When I take Chester to go potty, I don't put anything on him - no harness, nothing. Recently, he's been adjusting very well and isn't afraid to venture off a bit in the yard. Or we sit back on the porch and let Chester be with us without a leash on. Do Havanese love their owners so much that they will want to stay close to them? Or they will need be own a harness whenever we take him out?:decision:


----------



## Tia (Nov 28, 2012)

Hi Ruth

I would advise where he isn't in a safely enclosed area he shouldn't definitely be on a leash.

Whilst he may not venture too far now he needs to get used to being on a leash and going potty whilst on it (if his potty area isn't enclosed). Also as he gets older he will just want to run off so you don't want to give him the opportunity. It only takes seeing a leaf or bug fly by and they can be gone.

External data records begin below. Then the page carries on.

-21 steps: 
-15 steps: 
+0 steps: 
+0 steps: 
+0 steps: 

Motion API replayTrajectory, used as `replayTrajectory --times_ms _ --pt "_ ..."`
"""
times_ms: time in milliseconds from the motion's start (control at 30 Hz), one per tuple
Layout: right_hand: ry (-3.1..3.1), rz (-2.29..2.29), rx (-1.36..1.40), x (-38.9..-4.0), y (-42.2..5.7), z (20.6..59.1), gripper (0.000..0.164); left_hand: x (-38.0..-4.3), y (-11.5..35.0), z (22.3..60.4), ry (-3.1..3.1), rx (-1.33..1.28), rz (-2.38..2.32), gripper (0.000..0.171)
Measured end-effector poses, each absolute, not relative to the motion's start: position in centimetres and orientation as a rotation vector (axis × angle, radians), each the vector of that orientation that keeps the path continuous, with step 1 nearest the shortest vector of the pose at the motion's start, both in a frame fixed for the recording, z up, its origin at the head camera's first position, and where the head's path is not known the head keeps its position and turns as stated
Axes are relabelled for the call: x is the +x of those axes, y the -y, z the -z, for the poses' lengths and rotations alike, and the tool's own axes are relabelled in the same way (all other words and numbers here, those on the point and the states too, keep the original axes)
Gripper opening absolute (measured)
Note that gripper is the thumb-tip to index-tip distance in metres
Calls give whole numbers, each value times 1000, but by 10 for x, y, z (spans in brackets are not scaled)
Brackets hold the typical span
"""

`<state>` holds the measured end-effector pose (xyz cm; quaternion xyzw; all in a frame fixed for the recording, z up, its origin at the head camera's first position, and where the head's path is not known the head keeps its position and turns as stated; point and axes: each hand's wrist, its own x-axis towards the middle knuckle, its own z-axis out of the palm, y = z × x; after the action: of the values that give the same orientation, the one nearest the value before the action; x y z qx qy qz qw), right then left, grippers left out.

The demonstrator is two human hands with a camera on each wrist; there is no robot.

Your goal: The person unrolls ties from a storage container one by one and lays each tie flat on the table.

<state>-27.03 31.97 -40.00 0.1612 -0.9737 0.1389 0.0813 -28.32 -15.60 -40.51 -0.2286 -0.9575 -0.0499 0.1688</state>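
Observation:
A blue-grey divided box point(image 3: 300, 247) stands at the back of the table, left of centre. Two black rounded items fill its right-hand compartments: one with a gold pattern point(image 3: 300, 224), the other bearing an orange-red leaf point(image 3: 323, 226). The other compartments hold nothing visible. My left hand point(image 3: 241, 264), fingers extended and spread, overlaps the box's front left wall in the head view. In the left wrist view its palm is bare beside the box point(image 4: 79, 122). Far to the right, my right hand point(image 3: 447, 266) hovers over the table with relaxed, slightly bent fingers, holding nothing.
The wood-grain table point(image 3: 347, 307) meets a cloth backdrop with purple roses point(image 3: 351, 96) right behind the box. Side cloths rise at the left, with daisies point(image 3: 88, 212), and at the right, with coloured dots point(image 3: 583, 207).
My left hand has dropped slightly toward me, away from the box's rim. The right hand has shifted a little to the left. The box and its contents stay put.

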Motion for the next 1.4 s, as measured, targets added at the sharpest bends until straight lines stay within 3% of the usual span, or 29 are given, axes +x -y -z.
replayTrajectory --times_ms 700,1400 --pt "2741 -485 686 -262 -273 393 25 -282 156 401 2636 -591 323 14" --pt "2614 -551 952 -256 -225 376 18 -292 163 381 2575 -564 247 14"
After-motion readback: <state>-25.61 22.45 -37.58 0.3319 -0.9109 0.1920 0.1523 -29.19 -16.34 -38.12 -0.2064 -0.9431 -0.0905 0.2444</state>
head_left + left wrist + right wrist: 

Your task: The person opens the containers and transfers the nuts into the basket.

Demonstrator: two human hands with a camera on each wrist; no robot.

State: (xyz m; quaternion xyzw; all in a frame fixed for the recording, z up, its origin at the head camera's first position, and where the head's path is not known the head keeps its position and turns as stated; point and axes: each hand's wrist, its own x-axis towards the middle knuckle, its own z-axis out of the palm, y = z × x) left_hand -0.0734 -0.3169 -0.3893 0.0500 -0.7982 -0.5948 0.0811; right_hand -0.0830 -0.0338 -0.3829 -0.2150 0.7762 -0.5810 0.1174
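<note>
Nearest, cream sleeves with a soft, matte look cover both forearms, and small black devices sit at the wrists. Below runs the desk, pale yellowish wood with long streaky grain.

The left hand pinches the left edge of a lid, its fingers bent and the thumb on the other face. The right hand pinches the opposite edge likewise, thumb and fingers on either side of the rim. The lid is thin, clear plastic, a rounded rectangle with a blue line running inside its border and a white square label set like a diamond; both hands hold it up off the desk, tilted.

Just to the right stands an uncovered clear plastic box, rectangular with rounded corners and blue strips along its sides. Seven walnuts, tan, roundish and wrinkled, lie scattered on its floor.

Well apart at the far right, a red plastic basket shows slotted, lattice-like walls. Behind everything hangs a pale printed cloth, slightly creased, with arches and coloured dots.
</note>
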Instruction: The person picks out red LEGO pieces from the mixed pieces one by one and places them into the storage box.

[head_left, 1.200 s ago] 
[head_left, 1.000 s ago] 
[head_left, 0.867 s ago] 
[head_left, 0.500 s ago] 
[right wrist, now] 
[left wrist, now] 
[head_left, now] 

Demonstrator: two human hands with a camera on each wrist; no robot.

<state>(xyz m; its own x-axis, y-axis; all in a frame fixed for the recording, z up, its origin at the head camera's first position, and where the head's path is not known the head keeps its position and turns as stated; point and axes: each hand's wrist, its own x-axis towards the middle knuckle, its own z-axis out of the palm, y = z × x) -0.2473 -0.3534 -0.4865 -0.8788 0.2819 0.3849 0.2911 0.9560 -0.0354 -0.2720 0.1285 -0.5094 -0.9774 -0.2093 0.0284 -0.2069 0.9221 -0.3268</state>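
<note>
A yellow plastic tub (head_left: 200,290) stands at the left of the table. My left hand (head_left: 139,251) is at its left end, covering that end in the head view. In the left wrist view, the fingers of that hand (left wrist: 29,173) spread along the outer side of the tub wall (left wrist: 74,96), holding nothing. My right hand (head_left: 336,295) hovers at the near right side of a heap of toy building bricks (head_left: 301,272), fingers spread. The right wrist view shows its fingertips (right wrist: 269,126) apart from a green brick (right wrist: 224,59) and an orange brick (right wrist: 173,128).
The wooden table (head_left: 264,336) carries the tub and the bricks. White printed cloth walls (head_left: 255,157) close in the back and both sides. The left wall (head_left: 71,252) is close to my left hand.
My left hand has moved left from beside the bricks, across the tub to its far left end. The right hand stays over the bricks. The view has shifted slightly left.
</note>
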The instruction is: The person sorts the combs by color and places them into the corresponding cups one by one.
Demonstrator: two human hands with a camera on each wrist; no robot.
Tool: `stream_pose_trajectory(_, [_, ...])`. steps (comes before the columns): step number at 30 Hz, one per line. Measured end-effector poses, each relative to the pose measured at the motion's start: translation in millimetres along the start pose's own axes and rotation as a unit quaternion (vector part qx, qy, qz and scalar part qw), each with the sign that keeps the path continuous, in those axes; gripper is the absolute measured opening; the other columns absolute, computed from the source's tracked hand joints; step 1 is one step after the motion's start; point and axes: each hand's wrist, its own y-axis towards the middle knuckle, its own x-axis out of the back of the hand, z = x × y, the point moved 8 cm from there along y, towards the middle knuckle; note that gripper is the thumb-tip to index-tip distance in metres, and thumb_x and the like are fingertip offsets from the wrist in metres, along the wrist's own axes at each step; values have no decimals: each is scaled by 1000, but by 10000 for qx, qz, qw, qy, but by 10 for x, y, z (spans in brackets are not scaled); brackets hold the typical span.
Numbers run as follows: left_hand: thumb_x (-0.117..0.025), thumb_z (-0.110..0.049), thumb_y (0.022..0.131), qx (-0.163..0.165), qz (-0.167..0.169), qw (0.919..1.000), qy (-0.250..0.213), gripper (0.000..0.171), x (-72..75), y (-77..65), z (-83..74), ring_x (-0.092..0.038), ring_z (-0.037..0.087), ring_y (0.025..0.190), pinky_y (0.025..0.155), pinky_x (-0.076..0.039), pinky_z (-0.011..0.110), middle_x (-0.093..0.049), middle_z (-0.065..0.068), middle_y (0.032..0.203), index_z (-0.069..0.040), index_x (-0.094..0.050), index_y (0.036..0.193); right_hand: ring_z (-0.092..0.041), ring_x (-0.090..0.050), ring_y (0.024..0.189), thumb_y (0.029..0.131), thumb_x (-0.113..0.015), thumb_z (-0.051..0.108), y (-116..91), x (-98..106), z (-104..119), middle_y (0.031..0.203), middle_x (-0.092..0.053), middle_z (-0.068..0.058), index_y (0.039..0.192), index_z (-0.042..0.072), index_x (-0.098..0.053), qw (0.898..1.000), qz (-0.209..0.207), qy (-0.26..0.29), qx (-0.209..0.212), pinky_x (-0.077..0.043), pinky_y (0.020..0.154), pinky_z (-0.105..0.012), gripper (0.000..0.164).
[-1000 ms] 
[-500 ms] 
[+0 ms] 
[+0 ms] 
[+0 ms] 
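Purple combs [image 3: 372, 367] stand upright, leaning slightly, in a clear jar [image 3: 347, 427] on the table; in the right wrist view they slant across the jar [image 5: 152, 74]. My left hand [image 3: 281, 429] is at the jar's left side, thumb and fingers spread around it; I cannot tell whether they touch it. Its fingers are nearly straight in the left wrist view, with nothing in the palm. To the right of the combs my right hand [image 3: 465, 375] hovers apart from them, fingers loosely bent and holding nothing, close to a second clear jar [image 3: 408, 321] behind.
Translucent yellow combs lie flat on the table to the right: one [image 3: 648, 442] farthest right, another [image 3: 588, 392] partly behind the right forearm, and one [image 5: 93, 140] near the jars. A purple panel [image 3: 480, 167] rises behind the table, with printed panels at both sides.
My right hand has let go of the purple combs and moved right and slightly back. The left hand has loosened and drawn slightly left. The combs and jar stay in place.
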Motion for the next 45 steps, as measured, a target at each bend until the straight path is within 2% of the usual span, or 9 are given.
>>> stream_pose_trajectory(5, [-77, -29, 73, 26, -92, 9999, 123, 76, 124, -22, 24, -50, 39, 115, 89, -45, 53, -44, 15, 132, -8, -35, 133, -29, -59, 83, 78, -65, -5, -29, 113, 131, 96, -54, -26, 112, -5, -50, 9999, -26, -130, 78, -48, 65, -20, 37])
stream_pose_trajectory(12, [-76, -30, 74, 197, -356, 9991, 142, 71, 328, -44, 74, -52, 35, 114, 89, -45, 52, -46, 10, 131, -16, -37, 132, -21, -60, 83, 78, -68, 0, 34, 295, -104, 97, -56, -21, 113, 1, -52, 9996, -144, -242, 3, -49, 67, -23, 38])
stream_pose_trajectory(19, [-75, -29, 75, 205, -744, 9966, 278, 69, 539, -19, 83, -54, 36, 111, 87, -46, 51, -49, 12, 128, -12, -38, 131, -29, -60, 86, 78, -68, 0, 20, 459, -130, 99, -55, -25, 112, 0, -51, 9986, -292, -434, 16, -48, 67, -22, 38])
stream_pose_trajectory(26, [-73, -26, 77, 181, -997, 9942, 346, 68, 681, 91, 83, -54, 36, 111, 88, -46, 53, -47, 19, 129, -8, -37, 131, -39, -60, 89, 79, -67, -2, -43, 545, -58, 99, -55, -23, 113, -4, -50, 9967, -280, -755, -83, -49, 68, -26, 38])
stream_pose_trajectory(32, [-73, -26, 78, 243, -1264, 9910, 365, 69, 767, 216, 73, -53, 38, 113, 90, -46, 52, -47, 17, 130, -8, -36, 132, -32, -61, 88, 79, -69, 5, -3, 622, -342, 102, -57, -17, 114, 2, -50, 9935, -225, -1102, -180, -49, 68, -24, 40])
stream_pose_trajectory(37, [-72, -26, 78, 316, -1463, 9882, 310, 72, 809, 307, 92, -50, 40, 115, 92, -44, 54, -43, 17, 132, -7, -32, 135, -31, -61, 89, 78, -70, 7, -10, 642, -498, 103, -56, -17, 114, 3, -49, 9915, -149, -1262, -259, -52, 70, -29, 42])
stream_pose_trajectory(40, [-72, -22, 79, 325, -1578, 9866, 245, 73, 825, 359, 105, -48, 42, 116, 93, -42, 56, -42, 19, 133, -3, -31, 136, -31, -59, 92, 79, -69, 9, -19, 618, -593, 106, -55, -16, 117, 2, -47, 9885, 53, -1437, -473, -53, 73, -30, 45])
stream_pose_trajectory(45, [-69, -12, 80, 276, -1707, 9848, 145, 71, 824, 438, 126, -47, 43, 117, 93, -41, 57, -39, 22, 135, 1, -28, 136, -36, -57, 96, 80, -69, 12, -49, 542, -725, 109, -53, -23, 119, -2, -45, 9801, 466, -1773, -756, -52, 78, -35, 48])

Until you are 100% certain that Chester will stop when you say and come when you call he shouldn't have free rain in open spaces. It's for his safety after all 

Sent from Petguide.com Free App


----------



## sandypaws (Aug 8, 2012)

*On or off leash*



Tia said:


> Hi Ruth
> 
> I would advise where he isn't in a safely enclosed area he shouldn't definitely be on a leash.
> 
> ...


I completely agree with Tia on this. All it takes is a split second and you know how fast they can be. Don't know your area, but he could even dart in front of a car before you know it. An enclosed area is definitely needed if he is to be off leash right now. Also, you do want him to get used to being on a leash while he is young.


----------



## Suzi (Oct 27, 2010)

This is a picture of Zoeys most recent cut. I don't like sanitary trims and we don't have a problem in that area.I liked her first cut better this is a bit short for me. Funny this is the wrong trend LOL 
By all means if you don't have a fenced in area keep your baby safe. I made a mistake and have always let mine go off leash. I have had problems now that I'm in the city on our walks they just want to pull and run. They also escape out of my not so great fenced in area to chase a neighbor cat.I still take them every day to my sisters 5 acres and they are free and stay close.


----------



## jabojenny (Sep 18, 2011)

Great advice from others and I agree, if he's not in an enclosed area, he should be on a leash ALL THE TIME! I'm getting a fence installed because Timmy still isn't trustworthy to be left to his own devices. I figure once I get the fence and he has free reign he won't leave my side :frusty: but at least the fence will keep out my neighbor's crazy dogs. It really only takes a second for a dog to take off and they aren't looking both ways before crossing the street.


----------



## jabojenny (Sep 18, 2011)

Suzi said:


> This is a picture of Zoeys most recent cut. I don't like sanitary trims and we don't have a problem in that area.I liked her first cut better this is a bit short for me.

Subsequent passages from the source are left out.